--- Data shown ---

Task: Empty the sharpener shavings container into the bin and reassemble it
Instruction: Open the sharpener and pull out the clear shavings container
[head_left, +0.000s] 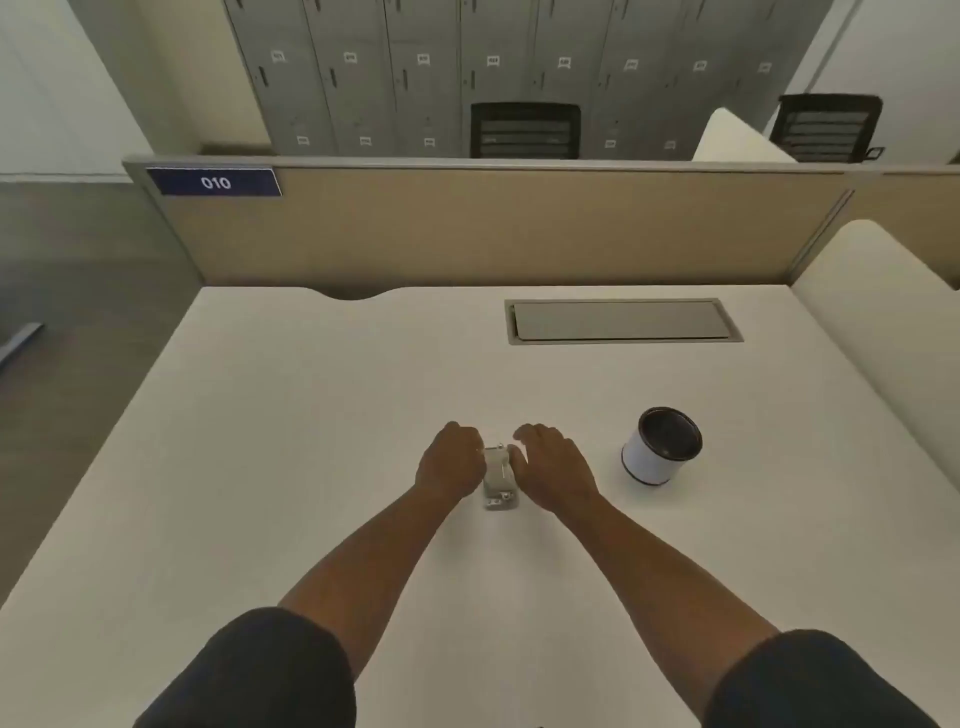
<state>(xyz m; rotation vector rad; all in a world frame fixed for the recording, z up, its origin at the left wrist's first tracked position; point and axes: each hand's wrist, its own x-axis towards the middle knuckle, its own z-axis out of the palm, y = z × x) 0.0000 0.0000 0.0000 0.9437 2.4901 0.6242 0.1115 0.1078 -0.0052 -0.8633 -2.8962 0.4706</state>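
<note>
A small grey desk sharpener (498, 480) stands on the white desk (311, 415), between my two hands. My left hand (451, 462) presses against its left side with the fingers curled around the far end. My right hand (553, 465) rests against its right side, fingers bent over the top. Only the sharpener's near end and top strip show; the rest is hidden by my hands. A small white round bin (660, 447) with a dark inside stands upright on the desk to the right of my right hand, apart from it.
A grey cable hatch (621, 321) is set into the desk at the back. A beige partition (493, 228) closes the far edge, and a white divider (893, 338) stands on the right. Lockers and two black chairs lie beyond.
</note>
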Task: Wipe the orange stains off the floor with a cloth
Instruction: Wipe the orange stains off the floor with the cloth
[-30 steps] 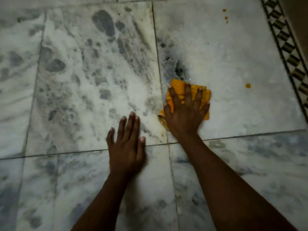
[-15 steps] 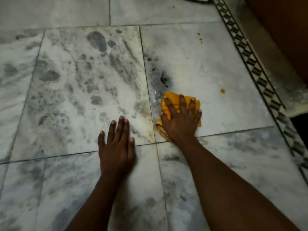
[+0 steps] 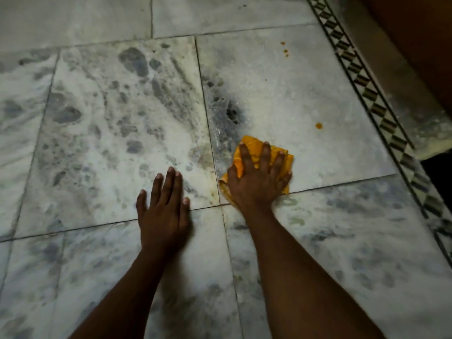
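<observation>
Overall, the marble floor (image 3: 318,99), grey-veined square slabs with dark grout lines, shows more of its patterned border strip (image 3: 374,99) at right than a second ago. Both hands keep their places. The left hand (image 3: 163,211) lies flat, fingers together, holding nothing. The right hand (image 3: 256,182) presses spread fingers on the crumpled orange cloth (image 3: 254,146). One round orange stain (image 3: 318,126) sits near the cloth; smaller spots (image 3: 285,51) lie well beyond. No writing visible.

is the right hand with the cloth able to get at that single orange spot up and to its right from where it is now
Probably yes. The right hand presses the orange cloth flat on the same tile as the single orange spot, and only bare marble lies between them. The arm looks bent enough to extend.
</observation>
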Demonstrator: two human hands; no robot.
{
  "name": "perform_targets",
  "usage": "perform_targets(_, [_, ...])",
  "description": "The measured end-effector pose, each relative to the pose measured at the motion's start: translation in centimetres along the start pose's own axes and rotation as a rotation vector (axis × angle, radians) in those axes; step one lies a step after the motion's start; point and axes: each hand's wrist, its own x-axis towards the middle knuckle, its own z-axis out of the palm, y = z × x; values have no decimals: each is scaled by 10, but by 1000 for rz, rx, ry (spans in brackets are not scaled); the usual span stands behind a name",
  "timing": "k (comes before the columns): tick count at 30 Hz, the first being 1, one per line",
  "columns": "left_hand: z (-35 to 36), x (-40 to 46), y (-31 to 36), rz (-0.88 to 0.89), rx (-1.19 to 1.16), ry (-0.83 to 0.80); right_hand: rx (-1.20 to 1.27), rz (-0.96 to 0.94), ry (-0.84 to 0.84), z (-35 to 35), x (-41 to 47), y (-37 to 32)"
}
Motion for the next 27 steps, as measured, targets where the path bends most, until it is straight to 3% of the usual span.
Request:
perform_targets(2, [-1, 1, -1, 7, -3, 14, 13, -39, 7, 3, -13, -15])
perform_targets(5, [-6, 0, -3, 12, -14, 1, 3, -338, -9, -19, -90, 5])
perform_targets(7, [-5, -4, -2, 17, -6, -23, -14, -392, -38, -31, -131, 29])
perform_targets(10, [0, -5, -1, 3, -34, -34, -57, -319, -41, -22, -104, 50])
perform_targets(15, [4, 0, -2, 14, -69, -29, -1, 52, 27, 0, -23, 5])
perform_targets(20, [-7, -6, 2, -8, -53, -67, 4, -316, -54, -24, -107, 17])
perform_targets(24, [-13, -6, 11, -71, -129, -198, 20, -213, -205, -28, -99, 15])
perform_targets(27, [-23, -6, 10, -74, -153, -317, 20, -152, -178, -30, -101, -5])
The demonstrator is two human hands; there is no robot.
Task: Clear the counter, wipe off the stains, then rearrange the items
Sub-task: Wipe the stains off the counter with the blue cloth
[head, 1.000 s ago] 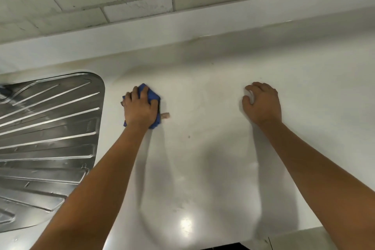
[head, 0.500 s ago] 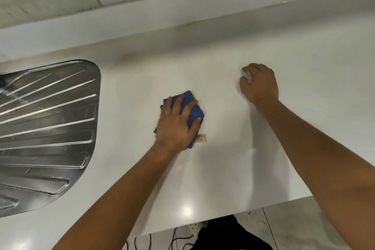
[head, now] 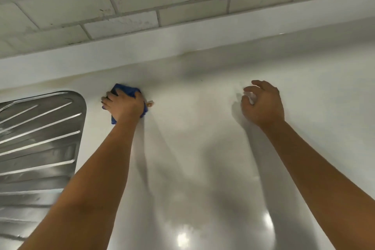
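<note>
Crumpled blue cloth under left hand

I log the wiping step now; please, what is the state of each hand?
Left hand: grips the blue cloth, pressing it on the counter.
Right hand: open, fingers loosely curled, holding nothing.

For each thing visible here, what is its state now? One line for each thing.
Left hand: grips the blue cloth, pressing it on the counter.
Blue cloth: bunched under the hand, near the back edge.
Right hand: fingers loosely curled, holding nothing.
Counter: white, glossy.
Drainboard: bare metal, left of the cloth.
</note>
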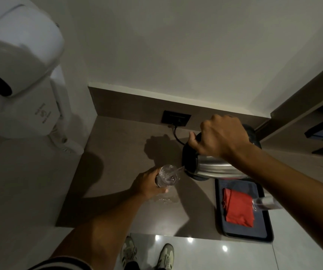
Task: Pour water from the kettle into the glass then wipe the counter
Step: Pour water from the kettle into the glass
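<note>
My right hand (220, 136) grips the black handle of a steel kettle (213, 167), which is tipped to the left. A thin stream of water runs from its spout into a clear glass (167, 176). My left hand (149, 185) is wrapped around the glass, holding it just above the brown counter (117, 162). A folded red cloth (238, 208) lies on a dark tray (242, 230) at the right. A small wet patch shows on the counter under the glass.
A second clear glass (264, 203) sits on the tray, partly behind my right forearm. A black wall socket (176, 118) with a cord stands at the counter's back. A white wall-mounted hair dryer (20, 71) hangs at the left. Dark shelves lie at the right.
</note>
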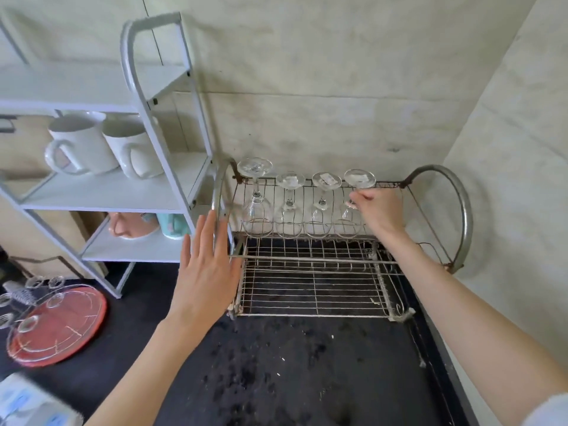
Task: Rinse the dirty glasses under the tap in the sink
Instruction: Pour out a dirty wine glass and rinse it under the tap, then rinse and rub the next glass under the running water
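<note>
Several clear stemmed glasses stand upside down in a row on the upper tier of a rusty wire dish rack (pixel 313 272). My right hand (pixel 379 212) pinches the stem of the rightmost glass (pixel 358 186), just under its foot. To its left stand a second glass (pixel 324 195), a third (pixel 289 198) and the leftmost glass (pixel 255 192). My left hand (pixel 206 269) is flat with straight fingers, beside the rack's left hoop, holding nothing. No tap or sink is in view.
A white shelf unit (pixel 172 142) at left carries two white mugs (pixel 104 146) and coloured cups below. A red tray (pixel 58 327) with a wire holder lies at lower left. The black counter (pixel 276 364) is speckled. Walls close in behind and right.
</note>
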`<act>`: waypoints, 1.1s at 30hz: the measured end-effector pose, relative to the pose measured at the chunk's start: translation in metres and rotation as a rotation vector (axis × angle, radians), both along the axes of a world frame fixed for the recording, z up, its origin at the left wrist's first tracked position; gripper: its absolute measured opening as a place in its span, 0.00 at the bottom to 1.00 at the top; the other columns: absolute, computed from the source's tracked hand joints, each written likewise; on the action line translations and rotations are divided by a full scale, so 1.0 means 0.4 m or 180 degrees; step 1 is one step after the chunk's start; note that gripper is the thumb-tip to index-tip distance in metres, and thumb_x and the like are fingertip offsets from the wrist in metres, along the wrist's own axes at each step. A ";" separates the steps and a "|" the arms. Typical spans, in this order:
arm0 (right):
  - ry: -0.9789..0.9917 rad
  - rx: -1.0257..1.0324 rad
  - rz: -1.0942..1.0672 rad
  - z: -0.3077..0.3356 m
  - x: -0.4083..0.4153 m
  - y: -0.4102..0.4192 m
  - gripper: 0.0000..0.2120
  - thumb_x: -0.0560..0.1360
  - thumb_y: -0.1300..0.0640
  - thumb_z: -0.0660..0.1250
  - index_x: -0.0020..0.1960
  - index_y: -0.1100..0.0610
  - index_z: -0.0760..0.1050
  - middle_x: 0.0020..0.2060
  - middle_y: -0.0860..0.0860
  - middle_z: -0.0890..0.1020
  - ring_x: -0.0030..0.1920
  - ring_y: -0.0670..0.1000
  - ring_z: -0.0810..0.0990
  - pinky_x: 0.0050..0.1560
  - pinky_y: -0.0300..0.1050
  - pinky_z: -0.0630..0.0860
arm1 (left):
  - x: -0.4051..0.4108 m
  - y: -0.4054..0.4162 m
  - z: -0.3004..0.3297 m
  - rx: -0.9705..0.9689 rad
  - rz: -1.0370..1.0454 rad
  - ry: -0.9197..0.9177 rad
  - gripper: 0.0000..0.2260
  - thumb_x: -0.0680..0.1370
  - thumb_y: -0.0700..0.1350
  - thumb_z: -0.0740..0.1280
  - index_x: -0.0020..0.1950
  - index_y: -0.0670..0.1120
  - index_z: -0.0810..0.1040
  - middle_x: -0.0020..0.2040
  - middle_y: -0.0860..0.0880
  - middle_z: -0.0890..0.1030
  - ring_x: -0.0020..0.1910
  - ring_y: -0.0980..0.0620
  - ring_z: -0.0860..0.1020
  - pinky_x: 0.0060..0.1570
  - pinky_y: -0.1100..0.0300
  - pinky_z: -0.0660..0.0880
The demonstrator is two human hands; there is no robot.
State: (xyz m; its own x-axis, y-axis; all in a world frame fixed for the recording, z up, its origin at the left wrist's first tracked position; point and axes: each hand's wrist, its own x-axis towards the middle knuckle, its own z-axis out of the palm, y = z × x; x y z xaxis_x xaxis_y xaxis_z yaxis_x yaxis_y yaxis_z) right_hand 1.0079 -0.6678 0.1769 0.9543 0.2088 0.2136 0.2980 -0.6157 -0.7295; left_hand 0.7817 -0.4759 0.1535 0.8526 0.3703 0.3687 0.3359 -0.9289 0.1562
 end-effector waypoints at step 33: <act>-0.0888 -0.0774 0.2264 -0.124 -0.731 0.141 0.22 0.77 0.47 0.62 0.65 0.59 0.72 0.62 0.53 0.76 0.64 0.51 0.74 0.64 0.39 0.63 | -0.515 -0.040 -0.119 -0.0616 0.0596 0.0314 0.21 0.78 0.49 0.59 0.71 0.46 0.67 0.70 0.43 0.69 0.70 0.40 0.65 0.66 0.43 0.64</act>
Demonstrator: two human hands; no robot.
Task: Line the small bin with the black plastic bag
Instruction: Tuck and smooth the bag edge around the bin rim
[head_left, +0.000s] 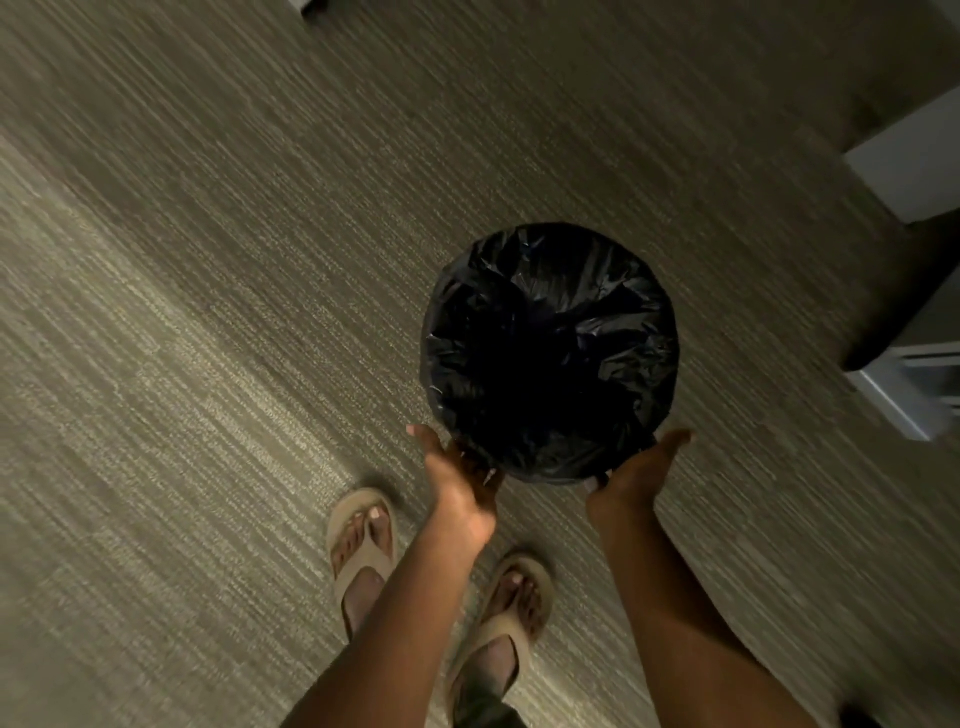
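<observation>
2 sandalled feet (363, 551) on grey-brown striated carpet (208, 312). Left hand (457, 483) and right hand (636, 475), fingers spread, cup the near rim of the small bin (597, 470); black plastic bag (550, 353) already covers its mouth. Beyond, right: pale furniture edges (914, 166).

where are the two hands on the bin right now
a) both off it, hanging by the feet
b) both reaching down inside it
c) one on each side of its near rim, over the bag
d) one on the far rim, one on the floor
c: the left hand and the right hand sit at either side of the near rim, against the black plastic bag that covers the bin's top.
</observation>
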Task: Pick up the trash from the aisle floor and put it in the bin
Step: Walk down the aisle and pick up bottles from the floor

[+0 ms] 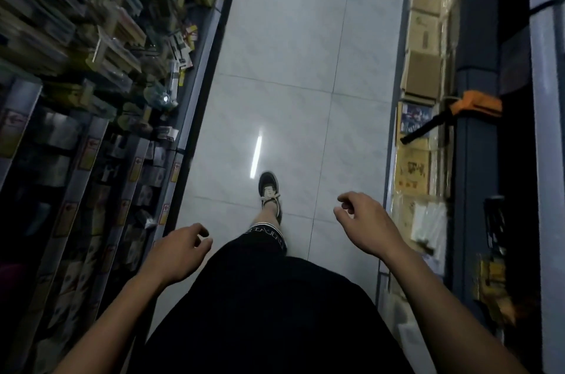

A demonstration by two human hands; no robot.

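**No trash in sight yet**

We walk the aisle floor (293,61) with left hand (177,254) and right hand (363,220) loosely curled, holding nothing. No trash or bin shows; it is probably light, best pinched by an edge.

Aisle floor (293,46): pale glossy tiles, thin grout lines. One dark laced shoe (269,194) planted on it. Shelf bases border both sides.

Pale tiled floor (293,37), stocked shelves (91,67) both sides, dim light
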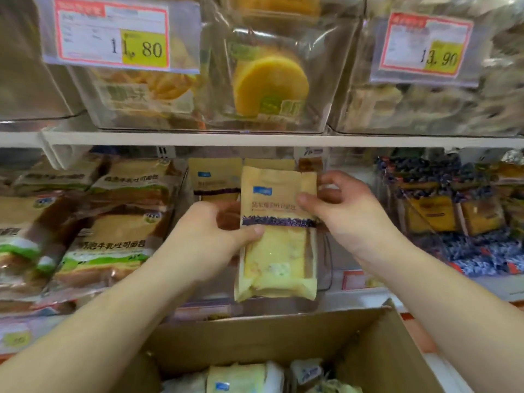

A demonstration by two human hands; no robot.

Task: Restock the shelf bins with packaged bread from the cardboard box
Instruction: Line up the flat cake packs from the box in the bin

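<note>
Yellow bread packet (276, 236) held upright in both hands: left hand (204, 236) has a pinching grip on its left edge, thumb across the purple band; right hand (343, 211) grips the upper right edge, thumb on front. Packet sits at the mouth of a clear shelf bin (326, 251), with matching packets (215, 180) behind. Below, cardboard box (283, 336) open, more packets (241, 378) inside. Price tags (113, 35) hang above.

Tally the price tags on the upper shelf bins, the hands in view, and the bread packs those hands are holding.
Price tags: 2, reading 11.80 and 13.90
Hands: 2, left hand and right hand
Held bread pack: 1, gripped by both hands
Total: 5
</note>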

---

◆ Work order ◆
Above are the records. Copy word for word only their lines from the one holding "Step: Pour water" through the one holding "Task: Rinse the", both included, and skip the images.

◆ Final answer ◆
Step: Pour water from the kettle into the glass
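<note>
My right hand (220, 136) grips the black handle of a steel kettle (213, 167), which is tipped to the left. A thin stream of water runs from its spout into a clear glass (167, 176). My left hand (149, 185) is wrapped around the glass, holding it just above the brown counter (117, 162). A folded red cloth (238, 208) lies on a dark tray (242, 230) at the right. A small wet patch shows on the counter under the glass.
A second clear glass (264, 203) sits on the tray, partly behind my right forearm. A black wall socket (176, 118) with a cord stands at the counter's back. A white wall-mounted hair dryer (20, 71) hangs at the left. Dark shelves lie at the right.
</note>
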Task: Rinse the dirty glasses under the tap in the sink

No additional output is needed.